I’m exhausted. My hair hurts. My head’s about to explode, singed by the firestorm of media coverage about new cardiovascular disease treatment guidelines – specifically, the newly-expanded recommendations to prescribe the cholesterol drugs called statins to just about every middle-aged person who still has a detectable pulse.

Five years ago, I was told by my cardiologist that, as a freshly-diagnosed heart attack survivor, I was most definitely in the right demographic to benefit from taking a statin every day for the rest of my natural life (along with a fistful of other cardiac meds).  Statins, he explained, would help prevent another heart attack by controlling my specific target levels of low-density lipoprotein cholesterol, commonly known as LDL, or ‘bad cholesterol’.  Lots of studies (at least, those paid for by the folks who make statins) seemed to indicate that lower LDL numbers would decrease both my risk of suffering a future cardiac event as well as death.

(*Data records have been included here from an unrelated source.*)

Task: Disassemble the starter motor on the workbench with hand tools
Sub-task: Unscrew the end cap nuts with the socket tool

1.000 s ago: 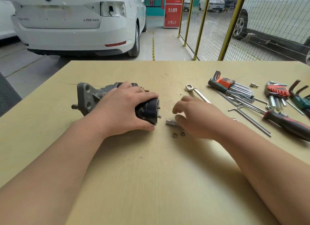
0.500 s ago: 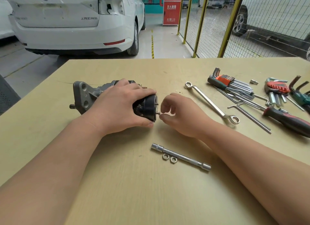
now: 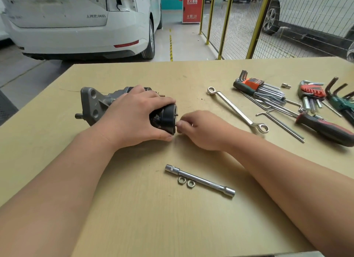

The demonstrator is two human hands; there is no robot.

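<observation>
The starter motor [image 3: 95, 105] lies on its side on the workbench [image 3: 134, 218], grey flange to the left, black end cap [image 3: 166, 118] to the right. My left hand [image 3: 132, 116] grips the motor body from above. My right hand [image 3: 199, 130] is at the end cap, thumb and fingers pinched on a small stud at its lower edge. A socket extension bar [image 3: 201, 181] lies nearer me, with two loose nuts [image 3: 185, 181] beside it.
A ring spanner [image 3: 235, 108] lies right of my right hand. Farther right are hex key sets [image 3: 258, 88], loose bent keys and a red-and-black handled screwdriver [image 3: 325, 128]. A white car and a yellow mesh fence stand beyond the bench.
My right hand left the extension bar and nuts on the bench, moved up to the end cap and pinched the stud. The left hand kept its grip on the motor.
</observation>
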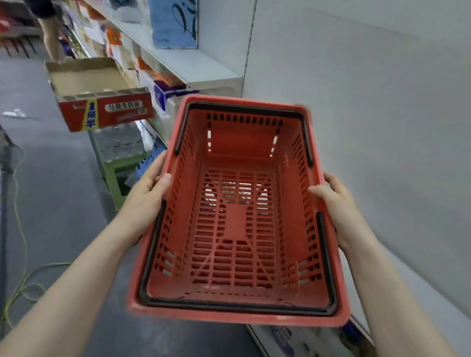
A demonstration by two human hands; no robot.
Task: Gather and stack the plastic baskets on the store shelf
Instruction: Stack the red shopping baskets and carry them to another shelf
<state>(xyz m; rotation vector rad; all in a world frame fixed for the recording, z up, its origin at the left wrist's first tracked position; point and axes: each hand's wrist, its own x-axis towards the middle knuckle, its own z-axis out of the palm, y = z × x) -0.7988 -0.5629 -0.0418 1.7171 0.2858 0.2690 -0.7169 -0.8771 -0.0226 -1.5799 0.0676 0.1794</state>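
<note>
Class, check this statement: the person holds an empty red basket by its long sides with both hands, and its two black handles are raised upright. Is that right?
Not quite. In the head view the red basket is empty and held at its long sides by the left hand and right hand, but its black handles are folded down along the rim, not upright.

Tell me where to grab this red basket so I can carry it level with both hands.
Grip the red basket by the rims of its two long sides, one hand from each side, as the left hand and right hand do now. The black handles lie folded flat along the rim, so the rim is what offers itself, and opposed grips near mid-length likely balance it.
</note>
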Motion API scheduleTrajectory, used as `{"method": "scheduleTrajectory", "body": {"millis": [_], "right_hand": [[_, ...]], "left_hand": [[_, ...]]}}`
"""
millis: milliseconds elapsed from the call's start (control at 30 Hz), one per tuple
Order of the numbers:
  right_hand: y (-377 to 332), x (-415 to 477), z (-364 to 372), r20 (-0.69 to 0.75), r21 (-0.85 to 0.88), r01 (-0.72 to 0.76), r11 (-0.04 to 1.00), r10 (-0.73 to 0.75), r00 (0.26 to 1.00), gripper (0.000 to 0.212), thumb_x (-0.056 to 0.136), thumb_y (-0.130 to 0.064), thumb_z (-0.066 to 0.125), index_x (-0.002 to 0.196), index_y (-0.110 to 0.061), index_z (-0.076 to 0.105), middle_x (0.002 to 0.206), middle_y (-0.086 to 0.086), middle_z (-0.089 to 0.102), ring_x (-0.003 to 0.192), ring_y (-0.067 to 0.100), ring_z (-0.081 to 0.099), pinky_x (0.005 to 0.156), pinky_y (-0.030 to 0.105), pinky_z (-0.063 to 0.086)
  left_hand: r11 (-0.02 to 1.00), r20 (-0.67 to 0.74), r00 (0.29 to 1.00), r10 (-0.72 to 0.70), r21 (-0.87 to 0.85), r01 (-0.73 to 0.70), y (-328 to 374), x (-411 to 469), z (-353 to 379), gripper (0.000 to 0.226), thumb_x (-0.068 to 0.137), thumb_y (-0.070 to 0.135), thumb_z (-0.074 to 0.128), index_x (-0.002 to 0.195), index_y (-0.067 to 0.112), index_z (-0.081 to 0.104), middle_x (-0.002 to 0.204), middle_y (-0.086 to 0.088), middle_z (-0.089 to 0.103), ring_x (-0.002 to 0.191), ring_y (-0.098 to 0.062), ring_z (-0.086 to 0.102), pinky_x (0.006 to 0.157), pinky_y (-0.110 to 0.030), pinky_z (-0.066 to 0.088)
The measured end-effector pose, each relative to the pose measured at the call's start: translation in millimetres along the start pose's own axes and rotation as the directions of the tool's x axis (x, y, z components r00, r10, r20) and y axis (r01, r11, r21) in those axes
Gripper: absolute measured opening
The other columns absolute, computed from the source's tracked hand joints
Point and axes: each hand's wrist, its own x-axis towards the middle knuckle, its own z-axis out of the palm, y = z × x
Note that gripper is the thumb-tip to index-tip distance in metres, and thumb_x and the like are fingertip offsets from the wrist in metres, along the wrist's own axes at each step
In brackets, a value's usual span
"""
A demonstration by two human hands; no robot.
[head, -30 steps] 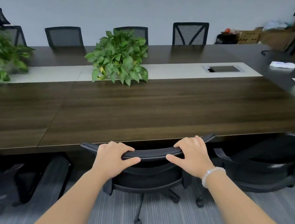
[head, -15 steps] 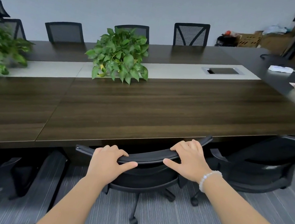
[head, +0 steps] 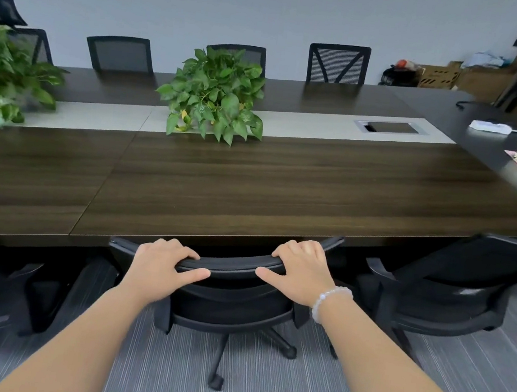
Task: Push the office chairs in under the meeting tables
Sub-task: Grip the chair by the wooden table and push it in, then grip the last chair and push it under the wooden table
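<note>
Both forearms are reaching forward from the bottom of the view, and the left hand [head: 160, 265] and right hand [head: 301, 271] are sitting on the top rail of the office chair [head: 227, 309]. Each grip is curled down over the rail, fingers draped across the far side and thumb lying along the near side, closed on the backrest but looking relaxed rather than clenched. The right wrist is wearing a beaded bracelet [head: 330, 302], and that hand is sitting a touch farther forward than the left, so the backrest is angling slightly.

Just beyond the fingers, the backrest is already meeting the near edge of the desk [head: 285, 182], with the seat tucked beneath it and the wheeled base trailing on the carpet below the wrists. To finish well, I'd say, the push should be even and straight through both palms, squaring the rail to the desk edge, then easing off so knuckles aren't getting pinched.

To the right of the right grip, a second chair [head: 453, 294] is sticking out at an angle, likely next. Farther ahead, a leafy plant [head: 215, 96] is sitting mid-desk.
</note>
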Motion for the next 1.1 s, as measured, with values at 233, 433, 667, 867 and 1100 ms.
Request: {"method": "scheduleTrajectory", "body": {"millis": [233,433,667,867,1100], "right_hand": [[-22.3,32.7,2.3,0.036,-0.007,-0.013,1.0,0.013,0.999,0.065,0.083,-0.074,0.031,0.123,-0.027,0.054,0.121,-0.008,0.054,0.117,0.02,0.042,0.11,0.035,0.019],[-20.2,34.9,-2.6,0.074,0.046,-0.068,0.997,0.065,0.995,0.062,0.082,-0.073,0.037,0.122,-0.029,0.055,0.121,-0.01,0.054,0.119,0.019,0.041,0.11,0.035,0.017],[-28.3,21.1,-7.4,0.059,0.22,-0.134,0.966,0.124,0.99,0.047,0.084,-0.06,0.053,0.119,-0.03,0.059,0.112,-0.011,0.062,0.116,0.013,0.048,0.116,0.037,0.012],[-41.6,9.5,-50.8,0.099,0.757,-0.221,0.615,0.226,0.969,0.02,0.092,-0.028,0.053,0.112,-0.028,0.058,0.102,-0.011,0.063,0.101,0.011,0.061,0.084,0.028,0.048],[-80.6,-5.3,-80.1,0.042,0.888,-0.104,0.448,0.147,0.988,0.022,0.095,-0.011,0.048,0.11,-0.023,0.059,0.104,-0.007,0.066,0.092,0.008,0.065,0.073,0.023,0.05]], "left_hand": [[0.998,0.015,1.0,0.013,0.061,-0.014,-30.6,18.8,-13.7,0.1,0.052,0.097,0.003,0.106,0.04,0.065,0.108,0.015,0.064,0.106,-0.012,0.054,0.082,-0.028,0.034],[0.996,0.043,0.999,0.013,0.091,-0.017,-25.3,22.3,-15.0,0.076,0.063,0.084,0.024,0.108,0.04,0.065,0.114,0.017,0.064,0.111,-0.01,0.054,0.091,-0.034,0.038],[0.782,0.075,0.966,-0.246,-0.574,0.243,-10.8,0.8,-25.7,0.016,0.089,0.04,0.056,0.1,0.036,0.066,0.105,0.016,0.066,0.106,-0.007,0.056,0.1,-0.029,0.039],[0.571,-0.017,0.927,-0.374,-0.792,0.216,8.4,-25.3,-60.2,0.019,0.091,0.026,0.055,0.103,0.04,0.062,0.104,0.01,0.064,0.096,-0.013,0.062,0.083,-0.032,0.051],[0.622,-0.063,0.924,-0.378,-0.757,0.203,25.8,-71.9,-85.7,0.032,0.088,0.009,0.057,0.1,0.038,0.061,0.1,0.015,0.065,0.087,-0.003,0.06,0.077,-0.015,0.04]]}}
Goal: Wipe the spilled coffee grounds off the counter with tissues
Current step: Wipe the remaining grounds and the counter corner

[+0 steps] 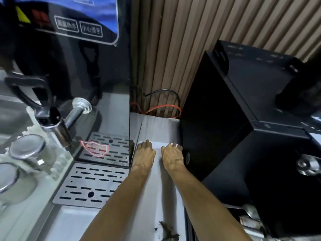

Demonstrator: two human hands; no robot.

But now, these new treatment guidelines are essentially telling us and our doctors not to obsess at all on those target LDL numbers in favour of expanding the pool of potential statin-users out there.

The guidelines, released by the American Heart Association and the American College of Cardiology (both non-profit entities that are coincidentally heavily supported by drug companies) were designed to provide physicians with expert guidance on cholesterol, obesity, risk assessment, and healthy lifestyles, but it’s figuring out who should be on statins that’s getting most of the media mileage out there.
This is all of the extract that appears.